Replacing a node in a Riak Cluster

The instances that run in my infrastructure get a lifespan of 14 days. This allows me to continually test that I can replace my environment at any point. People always ask me if I follow the same principal for data nodes. I posted previously about replacing nodes is an ElasticSearch cluster, this post will detail how I replace nodes in a Riak cluster

NOTE: This post assumes that you have the Riak Control console enabled for Riak. You can find out how to enable that in the post I wrote on configuring Riak.

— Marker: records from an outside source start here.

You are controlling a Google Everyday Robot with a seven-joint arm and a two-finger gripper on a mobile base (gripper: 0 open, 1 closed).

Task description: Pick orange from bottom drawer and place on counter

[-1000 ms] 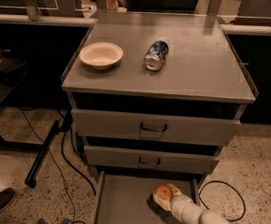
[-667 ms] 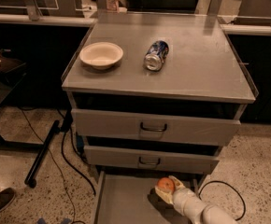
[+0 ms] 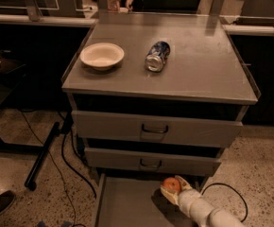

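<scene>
White arm (image 3: 207, 213) low over bottom drawer (image 3: 127, 206), pincer (image 3: 174, 188) tight around the orange (image 3: 171, 184).

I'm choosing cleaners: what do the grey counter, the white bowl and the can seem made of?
The broad flat grey counter looks like brushed metal: dull sheen, thin raised rim. The shallow white bowl looks matte, perhaps plastic or paper. The crushed blue-silver can looks like thin shiny metal, dented. The pale gripper is over the grey bottom drawer, shut on the small orange fruit.
</scene>
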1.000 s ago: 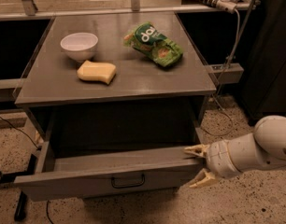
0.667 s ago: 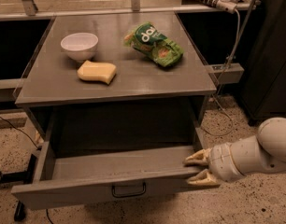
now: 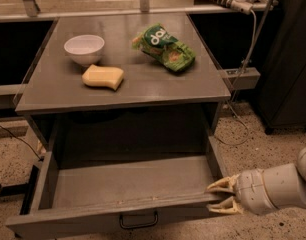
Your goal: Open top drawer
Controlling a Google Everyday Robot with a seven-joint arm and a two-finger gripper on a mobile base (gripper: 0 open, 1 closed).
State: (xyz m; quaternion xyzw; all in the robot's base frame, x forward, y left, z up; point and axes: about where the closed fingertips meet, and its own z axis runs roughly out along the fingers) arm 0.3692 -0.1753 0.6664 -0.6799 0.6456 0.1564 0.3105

When going to the Riak Control, you can find the following screens:

Cluster Health

Image

Ring Status

Image

Cluster Management

Image

Node Management

Image

###Removing a node from the Cluster

In order to remove a node from the cluster, go to the cluster managemenet screen. Find the node you want to replace in the list and click on the Actions toggle. It will reveal actions as follows:

Image

As the node is currently running, I tend to chose the Allow this node to leave normally option (if the node had died or was unresponsive, I would usually chose the force this node to leave). Clicking on the Stage button, details a plan of what is going to happen:

Image

If the proposed changes look good, Commit the plan. Watch the partitions drain from the node to be replaced:

Image

When the all the partitions have drained, we now have a 2 node cluster where the partitons are split 50:50:

Image

We can now destroy the node and let the autoscaling group launch another to replace it

###Adding a new node to the Cluster

Assuming a new node has already been launched and is ready to go into the cluster. Go to the cluster management page in the portal and enter new node details. It should follow the format riak@<ipaddress>

Image

The list of actions that are pending on the cluster:

Image

Commit the changes, watch the partions rebalance across the cluster:

Image

The cluster will return to being 3 nodes, with equal partition split and will then show as green again

Image